ABOUT THIS EXERCISE:
Exact transcription, pictures omitted: reproduce the listing below.

DATA SHOWN:

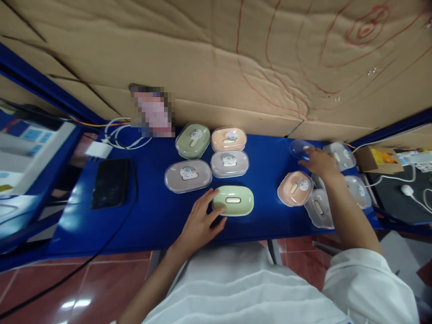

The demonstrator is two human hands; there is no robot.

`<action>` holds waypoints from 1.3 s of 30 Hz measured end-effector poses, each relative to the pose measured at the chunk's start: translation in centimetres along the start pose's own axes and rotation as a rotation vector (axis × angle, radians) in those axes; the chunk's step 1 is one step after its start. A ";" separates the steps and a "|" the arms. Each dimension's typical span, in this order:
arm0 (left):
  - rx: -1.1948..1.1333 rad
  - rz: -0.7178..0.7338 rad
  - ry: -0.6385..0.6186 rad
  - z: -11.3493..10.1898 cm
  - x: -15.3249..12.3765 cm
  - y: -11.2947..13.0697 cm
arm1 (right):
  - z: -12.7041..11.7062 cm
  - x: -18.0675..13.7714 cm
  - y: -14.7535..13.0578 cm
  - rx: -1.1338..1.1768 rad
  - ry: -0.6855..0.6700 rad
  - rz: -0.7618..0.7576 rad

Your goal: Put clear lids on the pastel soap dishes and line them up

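Note:
A light-green oval dish (pixel 238 210), like a soap dish with a pale oblong inset, lies on the blue table in front of me. My left hand (pixel 199 218) rests at its left end, fingers apart, with fingertips on or beside the rim. Over at the right, my right hand (pixel 320 161) has its fingers closed on the edge of a clear oval lid (pixel 297 147). Below that hand lie a peach lidded dish (pixel 290 191) and a greyish one (pixel 319 211), partly behind my forearm. More clear-lidded pieces (pixel 347 157) surround it.
Behind the green dish stand labelled lidded dishes: green (pixel 189 146), peach (pixel 224 143) and two greyish ones (pixel 187 184). A black phone-like device (pixel 110 184), a white charger (pixel 98 150) and cables lie left. Cardboard (pixel 202 58) walls the back; a small box (pixel 378 162) stands right.

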State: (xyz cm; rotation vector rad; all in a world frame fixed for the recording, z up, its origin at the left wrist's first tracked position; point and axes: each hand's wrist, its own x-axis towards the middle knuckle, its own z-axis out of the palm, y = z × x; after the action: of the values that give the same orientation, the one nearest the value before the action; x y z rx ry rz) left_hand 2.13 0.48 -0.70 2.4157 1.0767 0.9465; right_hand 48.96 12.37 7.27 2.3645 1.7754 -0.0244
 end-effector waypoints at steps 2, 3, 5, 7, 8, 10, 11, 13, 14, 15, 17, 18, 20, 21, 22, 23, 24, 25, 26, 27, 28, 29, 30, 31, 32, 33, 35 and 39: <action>-0.034 -0.011 0.014 0.1 0.1 -0.2 | 0.7 -0.3 -0.5 0.038 0.062 -0.109; -0.055 -0.017 0.012 0.2 0.1 -0.3 | 1.1 -0.3 -0.6 0.079 0.075 -0.178; -0.092 -0.027 -0.001 0.3 0.1 -0.4 | 1.8 0.1 -0.6 0.193 0.041 -0.321; -0.110 -0.035 -0.016 0.3 0.1 -0.5 | 2.6 0.8 -0.6 0.293 -0.027 -0.422; -0.110 -0.033 -0.024 0.3 0.2 -0.5 | 2.9 1.1 -0.7 0.322 -0.042 -0.447; -0.102 -0.018 -0.051 0.2 0.5 -0.6 | 3.2 1.2 -1.1 0.331 -0.038 -0.459; -0.095 -0.010 -0.074 0.1 0.8 -0.7 | 3.1 1.1 -1.5 0.325 -0.031 -0.461; -0.074 0.005 -0.136 -0.2 1.5 -0.8 | 2.3 0.2 -2.4 0.321 0.001 -0.472; -0.065 0.007 -0.172 -0.4 2.1 -0.8 | 1.7 -0.6 -3.0 0.334 0.030 -0.488; -0.061 0.005 -0.208 -0.6 2.6 -0.9 | 0.9 -1.6 -3.6 0.358 0.057 -0.517; -0.085 -0.021 -0.279 -1.0 3.8 -1.2 | -0.5 -4.2 -4.9 0.442 0.076 -0.621; -0.109 -0.043 -0.310 -1.1 4.3 -1.4 | -1.1 -5.7 -5.7 0.496 0.045 -0.692; -0.169 -0.089 -0.363 -1.3 5.2 -1.7 | -1.4 -8.8 -7.5 0.606 -0.092 -0.829; -0.199 -0.107 -0.382 -1.3 5.6 -1.9 | -1.2 -10.2 -8.6 0.652 -0.165 -0.885; -0.230 -0.116 -0.395 -1.3 5.8 -2.0 | -0.7 -11.4 -9.6 0.689 -0.218 -0.929; -0.262 -0.116 -0.407 -1.1 6.0 -2.2 | -0.2 -12.4 -10.7 0.708 -0.248 -0.969; -0.293 -0.111 -0.415 -1.0 6.1 -2.3 | 0.4 -13.2 -11.6 0.708 -0.247 -1.003; -0.319 -0.103 -0.418 -0.7 6.1 -2.4 | 1.0 -13.8 -12.5 0.687 -0.221 -1.030; -0.340 -0.097 -0.418 -0.5 6.0 -2.6 | 1.7 -14.3 -13.2 0.646 -0.183 -1.051; -0.353 -0.092 -0.414 -0.3 5.8 -2.7 | 2.3 -14.7 -13.8 0.591 -0.136 -1.063; -0.358 -0.091 -0.409 -0.1 5.7 -2.8 | 2.8 -15.0 -14.3 0.530 -0.083 -1.070; -0.357 -0.088 -0.401 0.0 5.5 -2.9 | 3.4 -15.2 -14.6 0.470 -0.024 -1.071; -0.350 -0.084 -0.394 0.2 5.3 -3.1 | 3.9 -15.4 -14.9 0.415 0.037 -1.068; -0.339 -0.076 -0.390 0.2 5.1 -3.2 | 4.4 -15.5 -15.1 0.368 0.097 -1.065; -0.329 -0.064 -0.390 0.3 5.0 -3.3 | 4.8 -15.7 -15.2 0.328 0.151 -1.063; -0.318 -0.052 -0.390 0.3 4.9 -3.5 | 5.1 -15.8 -15.3 0.295 0.194 -1.061; -0.306 -0.029 -0.387 0.3 4.8 -3.7 | 5.3 -16.1 -15.4 0.253 0.237 -1.055; -0.301 -0.021 -0.357 0.3 4.8 -3.9 | 4.4 -16.2 -15.5 0.250 0.213 -1.074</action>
State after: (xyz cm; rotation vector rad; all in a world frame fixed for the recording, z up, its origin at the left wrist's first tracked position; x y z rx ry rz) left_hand 2.67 6.63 -0.86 2.2069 0.7684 0.5879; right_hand 30.00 0.48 2.77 1.2632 3.0495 -0.1468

EXERCISE RESPONSE:
The demonstrator is two human hands; there is no robot.

`<action>` holds waypoints from 1.3 s of 30 Hz measured end-effector poses, each relative to the pose measured at the chunk's start: translation in centimetres along the start pose's own axes and rotation as a rotation vector (axis × angle, radians) in those axes; the chunk's step 1 is one step after its start. A ";" separates the steps and a "|" the arms. Each dimension's typical span, in this order:
arm0 (left):
  - rx: -1.1948..1.1333 rad
  - rz: -0.7178..0.7338 rad
  - ry: -0.6385..0.6186 rad
  - z: -11.3493..10.1898 cm
  - x: -15.3249..12.3765 cm
  - y: -11.2947..13.0697 cm
arm1 (right):
  - z: -12.7041..11.7062 cm
  - x: -18.0675..13.7714 cm
  - y: -14.7535..13.0578 cm
  - rx: -1.1338..1.1768 rad
  - ry: -0.6855..0.6700 rad
  - rz: -0.7618..0.7576 rad

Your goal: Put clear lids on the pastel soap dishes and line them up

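Note:
A light-green oval dish (pixel 238 210), like a soap dish with a pale oblong inset, lies on the blue table in front of me. My left hand (pixel 199 218) rests at its left end, fingers apart, with fingertips on or beside the rim. Over at the right, my right hand (pixel 320 161) has its fingers closed on the edge of a clear oval lid (pixel 297 147). Below that hand lie a peach lidded dish (pixel 290 191) and a greyish one (pixel 319 211), partly behind my forearm. More clear-lidded pieces (pixel 347 157) surround it.
Behind the green dish stand labelled lidded dishes: green (pixel 189 146), peach (pixel 224 143) and two greyish ones (pixel 187 184). A black phone-like device (pixel 110 184), a white charger (pixel 98 150) and cables lie left. Cardboard (pixel 202 58) walls the back; a small box (pixel 378 162) stands right.
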
State: (xyz cm; rotation vector rad; all in a world frame fixed for the recording, z up, its origin at the left wrist's first tracked position; point and axes: each hand's wrist, its own x-axis towards the middle knuckle, its own z-axis out of the palm, y = z × x; after the action: of the values that give the same orientation, the one nearest the value before the action; x y z rx ry rz) left_hand 2.13 0.48 -0.70 2.4157 1.0767 0.9465; right_hand 48.96 12.37 7.27 2.3645 1.7754 -0.0244
 end-effector waypoints at steps 2, 3, 5, 7, 8, 10, 11, 13, 14, 15, 17, 18, 20, 21, 22, 23, 24, 25, 26, 27, 28, 29, 30, 31, 32, 33, 35 and 39: <action>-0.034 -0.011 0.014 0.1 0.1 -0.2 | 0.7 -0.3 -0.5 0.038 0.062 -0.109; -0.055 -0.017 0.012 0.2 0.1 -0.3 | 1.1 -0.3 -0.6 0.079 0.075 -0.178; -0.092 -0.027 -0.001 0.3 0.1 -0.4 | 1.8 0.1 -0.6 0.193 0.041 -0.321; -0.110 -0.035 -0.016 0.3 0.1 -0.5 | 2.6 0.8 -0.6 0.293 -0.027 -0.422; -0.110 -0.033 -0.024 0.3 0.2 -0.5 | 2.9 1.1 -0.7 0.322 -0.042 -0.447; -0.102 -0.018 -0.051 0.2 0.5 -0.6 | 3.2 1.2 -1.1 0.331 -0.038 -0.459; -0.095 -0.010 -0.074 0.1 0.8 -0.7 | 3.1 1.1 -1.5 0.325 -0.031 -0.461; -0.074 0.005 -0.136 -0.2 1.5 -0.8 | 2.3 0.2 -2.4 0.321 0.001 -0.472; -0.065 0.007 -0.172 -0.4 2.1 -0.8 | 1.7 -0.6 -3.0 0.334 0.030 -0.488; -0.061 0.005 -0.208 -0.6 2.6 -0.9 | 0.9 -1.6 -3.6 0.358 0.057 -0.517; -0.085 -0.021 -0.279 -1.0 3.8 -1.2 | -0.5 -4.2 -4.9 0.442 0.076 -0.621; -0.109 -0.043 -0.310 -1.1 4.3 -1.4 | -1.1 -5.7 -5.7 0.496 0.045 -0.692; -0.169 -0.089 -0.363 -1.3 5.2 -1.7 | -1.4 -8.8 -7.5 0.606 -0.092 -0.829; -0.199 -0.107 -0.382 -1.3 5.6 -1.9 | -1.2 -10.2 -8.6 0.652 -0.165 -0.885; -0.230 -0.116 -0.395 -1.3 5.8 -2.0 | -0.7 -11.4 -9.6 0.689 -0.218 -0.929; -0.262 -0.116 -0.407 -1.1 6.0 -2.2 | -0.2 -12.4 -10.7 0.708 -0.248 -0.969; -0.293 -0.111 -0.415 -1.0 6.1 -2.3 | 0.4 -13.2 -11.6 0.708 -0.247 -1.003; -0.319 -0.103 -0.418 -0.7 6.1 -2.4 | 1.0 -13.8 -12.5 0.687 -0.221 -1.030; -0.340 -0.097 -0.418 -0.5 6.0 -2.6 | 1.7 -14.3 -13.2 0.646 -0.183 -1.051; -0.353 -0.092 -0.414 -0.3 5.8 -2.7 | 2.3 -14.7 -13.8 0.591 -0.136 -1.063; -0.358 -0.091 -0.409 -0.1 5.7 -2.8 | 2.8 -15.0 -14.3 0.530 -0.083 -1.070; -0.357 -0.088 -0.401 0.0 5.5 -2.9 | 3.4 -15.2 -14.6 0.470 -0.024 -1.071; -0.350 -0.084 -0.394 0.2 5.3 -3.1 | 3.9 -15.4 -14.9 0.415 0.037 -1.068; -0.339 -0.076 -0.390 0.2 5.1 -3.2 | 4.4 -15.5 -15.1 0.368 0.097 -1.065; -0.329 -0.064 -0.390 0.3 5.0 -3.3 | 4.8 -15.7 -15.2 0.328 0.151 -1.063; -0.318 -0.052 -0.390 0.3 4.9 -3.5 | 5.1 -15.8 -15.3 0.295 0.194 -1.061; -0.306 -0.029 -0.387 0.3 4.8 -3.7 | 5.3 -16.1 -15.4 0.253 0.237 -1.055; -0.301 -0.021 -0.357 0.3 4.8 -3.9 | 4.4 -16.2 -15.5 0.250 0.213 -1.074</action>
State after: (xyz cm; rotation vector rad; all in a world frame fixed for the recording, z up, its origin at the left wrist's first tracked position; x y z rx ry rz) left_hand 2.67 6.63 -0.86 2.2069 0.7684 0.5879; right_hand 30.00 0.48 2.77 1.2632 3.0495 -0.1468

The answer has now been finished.